_BRIEF_
Restate the listing below word for word, pictures excluded.

◇ ◇ ◇ ◇ ◇ ◇ ◇

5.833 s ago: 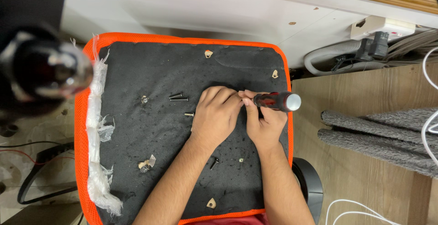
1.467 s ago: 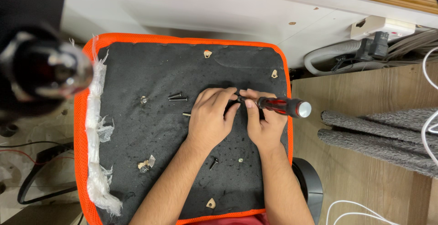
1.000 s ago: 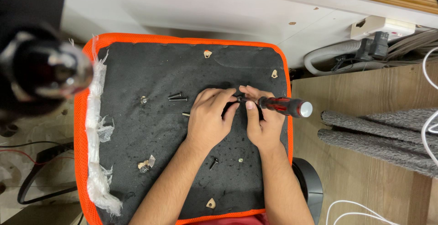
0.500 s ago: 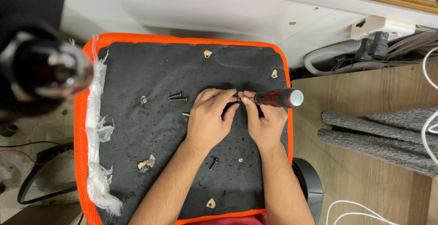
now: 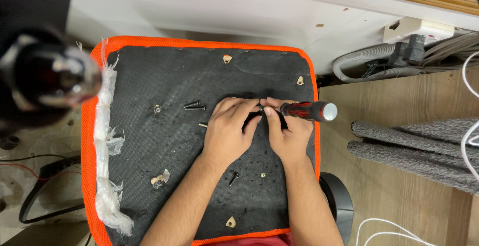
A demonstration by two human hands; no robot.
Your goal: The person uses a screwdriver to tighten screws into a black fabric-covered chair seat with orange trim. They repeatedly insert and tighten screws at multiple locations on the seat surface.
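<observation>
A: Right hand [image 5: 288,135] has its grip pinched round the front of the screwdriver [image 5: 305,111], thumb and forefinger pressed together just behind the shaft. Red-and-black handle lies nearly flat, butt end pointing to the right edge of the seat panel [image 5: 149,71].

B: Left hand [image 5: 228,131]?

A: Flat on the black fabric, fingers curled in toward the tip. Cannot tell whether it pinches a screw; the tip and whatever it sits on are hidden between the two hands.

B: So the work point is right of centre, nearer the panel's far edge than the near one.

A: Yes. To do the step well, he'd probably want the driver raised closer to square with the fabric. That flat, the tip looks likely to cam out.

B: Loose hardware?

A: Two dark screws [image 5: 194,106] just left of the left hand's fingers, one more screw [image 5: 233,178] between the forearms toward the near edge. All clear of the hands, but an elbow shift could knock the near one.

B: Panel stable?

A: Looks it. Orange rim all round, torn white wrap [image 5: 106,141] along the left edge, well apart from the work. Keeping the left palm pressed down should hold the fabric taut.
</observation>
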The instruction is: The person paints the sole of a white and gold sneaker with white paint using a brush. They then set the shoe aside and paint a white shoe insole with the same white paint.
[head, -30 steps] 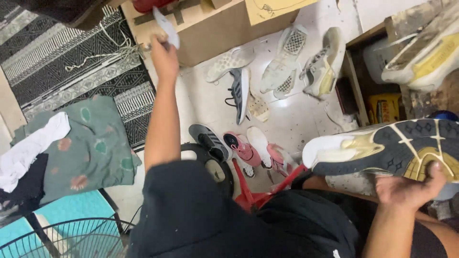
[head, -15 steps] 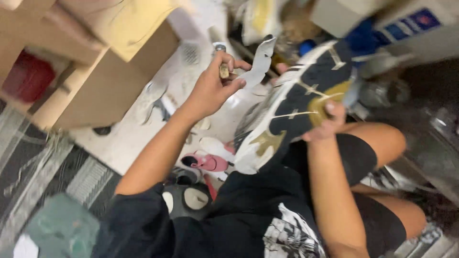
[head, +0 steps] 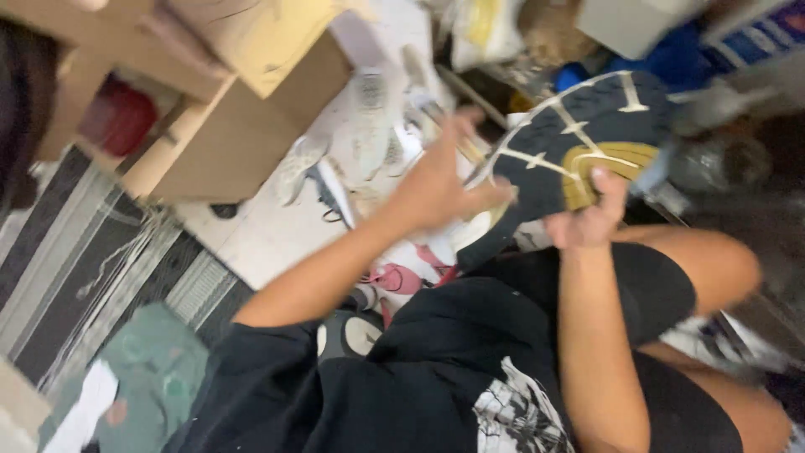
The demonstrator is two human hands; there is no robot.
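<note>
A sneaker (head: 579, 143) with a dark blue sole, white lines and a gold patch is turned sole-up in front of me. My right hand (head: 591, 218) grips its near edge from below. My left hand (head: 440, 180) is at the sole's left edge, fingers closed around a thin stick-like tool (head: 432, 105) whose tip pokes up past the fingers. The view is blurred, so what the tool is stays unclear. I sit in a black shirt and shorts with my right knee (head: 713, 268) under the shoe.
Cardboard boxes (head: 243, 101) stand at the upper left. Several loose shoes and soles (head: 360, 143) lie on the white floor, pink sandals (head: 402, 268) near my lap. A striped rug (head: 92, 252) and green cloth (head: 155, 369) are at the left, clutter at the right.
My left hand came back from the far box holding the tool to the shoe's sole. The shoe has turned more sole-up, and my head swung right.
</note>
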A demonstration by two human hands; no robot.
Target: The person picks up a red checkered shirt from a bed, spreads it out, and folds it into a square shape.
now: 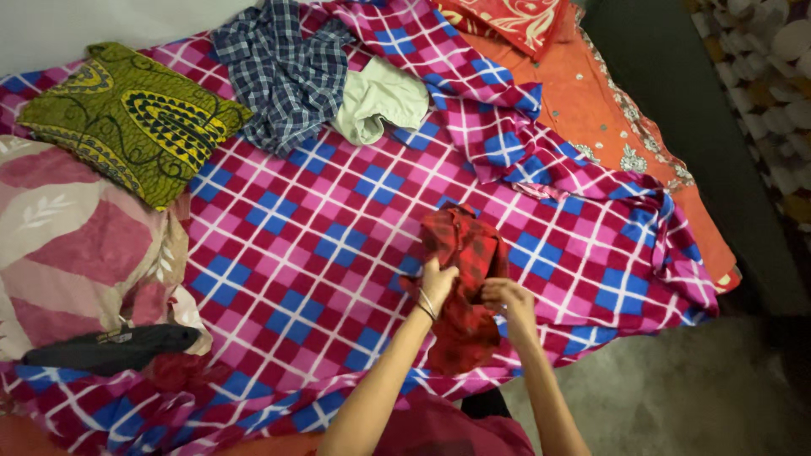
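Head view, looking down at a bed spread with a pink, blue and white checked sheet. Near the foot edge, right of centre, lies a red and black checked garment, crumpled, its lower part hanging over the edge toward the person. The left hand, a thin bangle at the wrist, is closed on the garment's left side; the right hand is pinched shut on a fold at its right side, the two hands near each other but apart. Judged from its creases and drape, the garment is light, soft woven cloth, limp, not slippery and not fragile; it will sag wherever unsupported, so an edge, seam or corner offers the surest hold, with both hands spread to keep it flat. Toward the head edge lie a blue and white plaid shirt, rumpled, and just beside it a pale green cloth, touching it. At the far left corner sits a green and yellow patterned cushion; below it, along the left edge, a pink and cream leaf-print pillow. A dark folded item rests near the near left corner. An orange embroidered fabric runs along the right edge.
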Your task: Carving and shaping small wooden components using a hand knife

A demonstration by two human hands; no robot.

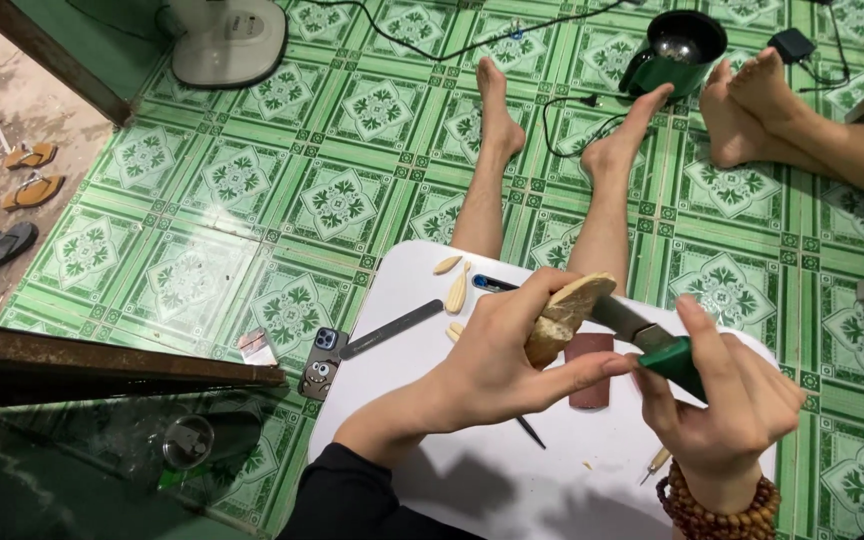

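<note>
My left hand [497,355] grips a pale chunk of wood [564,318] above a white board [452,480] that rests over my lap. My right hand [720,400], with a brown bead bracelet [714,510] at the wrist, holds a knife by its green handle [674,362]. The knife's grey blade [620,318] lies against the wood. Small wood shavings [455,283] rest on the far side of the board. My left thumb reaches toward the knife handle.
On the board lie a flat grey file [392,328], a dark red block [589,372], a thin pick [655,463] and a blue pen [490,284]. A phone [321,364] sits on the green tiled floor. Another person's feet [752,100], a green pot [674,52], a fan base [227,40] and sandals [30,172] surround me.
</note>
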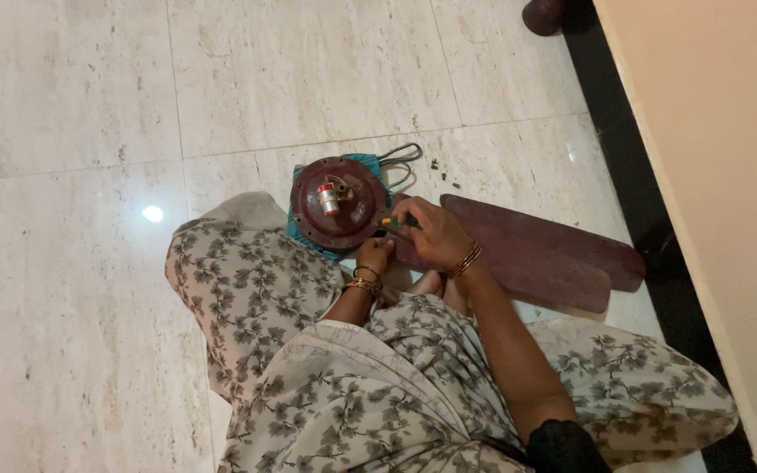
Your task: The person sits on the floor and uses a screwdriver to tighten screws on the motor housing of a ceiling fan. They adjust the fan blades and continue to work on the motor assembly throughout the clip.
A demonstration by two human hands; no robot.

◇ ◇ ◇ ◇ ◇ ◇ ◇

_ANSWER SECTION_
5.833 s ago: 
1.467 s ago: 
1.000 s ago: 
0.500 s ago: 
now: 
A demonstration by two human hands; no robot.
Your goal: The person uses a screwdriver to tighten screws into a black fabric-covered chair seat with orange trim. They repeatedly insert and tighten screws at multiple locations on the seat surface.
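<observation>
A: Right hand [image 5: 288,135] has its grip pinched round the front of the screwdriver [image 5: 305,111], thumb and forefinger pressed together just behind the shaft. Red-and-black handle lies nearly flat, butt end pointing to the right edge of the seat panel [image 5: 149,71].

B: Left hand [image 5: 228,131]?

A: Flat on the black fabric, fingers curled in toward the tip. Cannot tell whether it pinches a screw; the tip and whatever it sits on are hidden between the two hands.

B: So the work point is right of centre, nearer the panel's far edge than the near one.

A: Yes. To do the step well, he'd probably want the driver raised closer to square with the fabric. That flat, the tip looks likely to cam out.

B: Loose hardware?

A: Two dark screws [image 5: 194,106] just left of the left hand's fingers, one more screw [image 5: 233,178] between the forearms toward the near edge. All clear of the hands, but an elbow shift could knock the near one.

B: Panel stable?

A: Looks it. Orange rim all round, torn white wrap [image 5: 106,141] along the left edge, well apart from the work. Keeping the left palm pressed down should hold the fabric taut.
</observation>
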The instruction is: The person paints the sole of a white and gold sneaker with white paint using a brush. They then set the shoe aside and paint a white shoe insole with the same white paint.
[head, -30 steps] 
[head, -15 steps] 
[head, +0 steps] 
The demonstrator is two human hands; there is no robot.
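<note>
A sneaker (head: 579, 143) with a dark blue sole, white lines and a gold patch is turned sole-up in front of me. My right hand (head: 591, 218) grips its near edge from below. My left hand (head: 440, 180) is at the sole's left edge, fingers closed around a thin stick-like tool (head: 432, 105) whose tip pokes up past the fingers. The view is blurred, so what the tool is stays unclear. I sit in a black shirt and shorts with my right knee (head: 713, 268) under the shoe.
Cardboard boxes (head: 243, 101) stand at the upper left. Several loose shoes and soles (head: 360, 143) lie on the white floor, pink sandals (head: 402, 268) near my lap. A striped rug (head: 92, 252) and green cloth (head: 155, 369) are at the left, clutter at the right.
My left hand came back from the far box holding the tool to the shoe's sole. The shoe has turned more sole-up, and my head swung right.
</note>
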A demonstration by two human hands; no robot.
Target: The person picks up a red checkered shirt from a bed, spreads it out, and folds it into a square shape.
now: 
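Head view, looking down at a bed spread with a pink, blue and white checked sheet. Near the foot edge, right of centre, lies a red and black checked garment, crumpled, its lower part hanging over the edge toward the person. The left hand, a thin bangle at the wrist, is closed on the garment's left side; the right hand is pinched shut on a fold at its right side, the two hands near each other but apart. Judged from its creases and drape, the garment is light, soft woven cloth, limp, not slippery and not fragile; it will sag wherever unsupported, so an edge, seam or corner offers the surest hold, with both hands spread to keep it flat. Toward the head edge lie a blue and white plaid shirt, rumpled, and just beside it a pale green cloth, touching it. At the far left corner sits a green and yellow patterned cushion; below it, along the left edge, a pink and cream leaf-print pillow. A dark folded item rests near the near left corner. An orange embroidered fabric runs along the right edge.
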Your task: Carving and shaping small wooden components using a hand knife

A demonstration by two human hands; no robot.


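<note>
My left hand [497,355] grips a pale chunk of wood [564,318] above a white board [452,480] that rests over my lap. My right hand [720,400], with a brown bead bracelet [714,510] at the wrist, holds a knife by its green handle [674,362]. The knife's grey blade [620,318] lies against the wood. Small wood shavings [455,283] rest on the far side of the board. My left thumb reaches toward the knife handle.
On the board lie a flat grey file [392,328], a dark red block [589,372], a thin pick [655,463] and a blue pen [490,284]. A phone [321,364] sits on the green tiled floor. Another person's feet [752,100], a green pot [674,52], a fan base [227,40] and sandals [30,172] surround me.
</note>
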Your task: The person sits on the floor and uses a screwdriver to tighten screws on the motor housing of a ceiling fan. They adjust the fan blades and continue to work on the motor assembly throughout the clip.
A demonstration by two human hands; no robot.

That concludes the answer.